DİLİN KÜLTÜR VE MİLLET VARLIĞI İÇİNDEKİ YERİ
Dil ile sosyal yapı ve o sosyal yapıyı oluşturan millet arasındaki bu sıkı bağlantı, ister istemez dil-kültür ilişkisini ortaya çıkarmaktadır.
Bir toplumun sözlü ve yazılı bütün kültür değerleri dile aktarıldığı için, dil sosyal yapının ve kültürün sadık bir aynası durumundadır. Bir şair duygu ve düşüncelerini kendi toplumunun fertlerine ancak dili ile ulaştırabilir. Bir yazar, bir bilim adamı,bir düşünür, örüşlerim kendi dışına ve ilgili çevrelere dil yolu ile aktarabilir.
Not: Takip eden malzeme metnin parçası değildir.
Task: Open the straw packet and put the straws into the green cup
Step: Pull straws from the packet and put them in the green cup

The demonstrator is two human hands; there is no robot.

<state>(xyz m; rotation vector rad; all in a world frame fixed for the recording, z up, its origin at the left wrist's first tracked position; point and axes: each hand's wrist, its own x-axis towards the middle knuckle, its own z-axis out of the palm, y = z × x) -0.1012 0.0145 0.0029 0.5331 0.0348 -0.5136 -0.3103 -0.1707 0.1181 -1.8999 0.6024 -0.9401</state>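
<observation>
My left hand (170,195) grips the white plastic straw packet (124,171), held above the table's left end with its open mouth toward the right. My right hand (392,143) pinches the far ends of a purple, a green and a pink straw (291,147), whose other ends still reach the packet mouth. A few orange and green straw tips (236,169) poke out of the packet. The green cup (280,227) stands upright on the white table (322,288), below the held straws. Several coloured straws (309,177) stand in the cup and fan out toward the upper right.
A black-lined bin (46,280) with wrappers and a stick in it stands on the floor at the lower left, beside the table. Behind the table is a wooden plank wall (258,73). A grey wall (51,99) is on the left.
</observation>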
Yeni buluşlar ifadelerini dil ile gerçekleştirebilir. Bir tiyatro sanatçısı mimik ve jestlerine dilini eklemeden oyunculuğunu gösteremez. Geçmiş yüzyıllar Anadolu'sunun dünya görüşü Yunus'un ilahilerinde, Türk halkının bayrakta sembolleşen vatan sevgisi Mehmet Akif'in İstiklal Marşı'nda, Millî Mücadele ruhu Mehmet EMİN'in manzumelerinde ve bu dönemi işleyen romanlarda, İstanbul'un güzellikleri ve tarihi havası, İstanbul halkının gelenek ve görenekleri Yahya KEMAL'in şiirlerinde, Hüseyin Rahmi GÜRPINAR'ın ve Ahmet Hamdi TANPİNAR'ın romanlarında, Anadolu halkının yaşayış ve davranışları Yakup KADRİ'nin eserlerinde sergilenmiş ve işlenmiştir.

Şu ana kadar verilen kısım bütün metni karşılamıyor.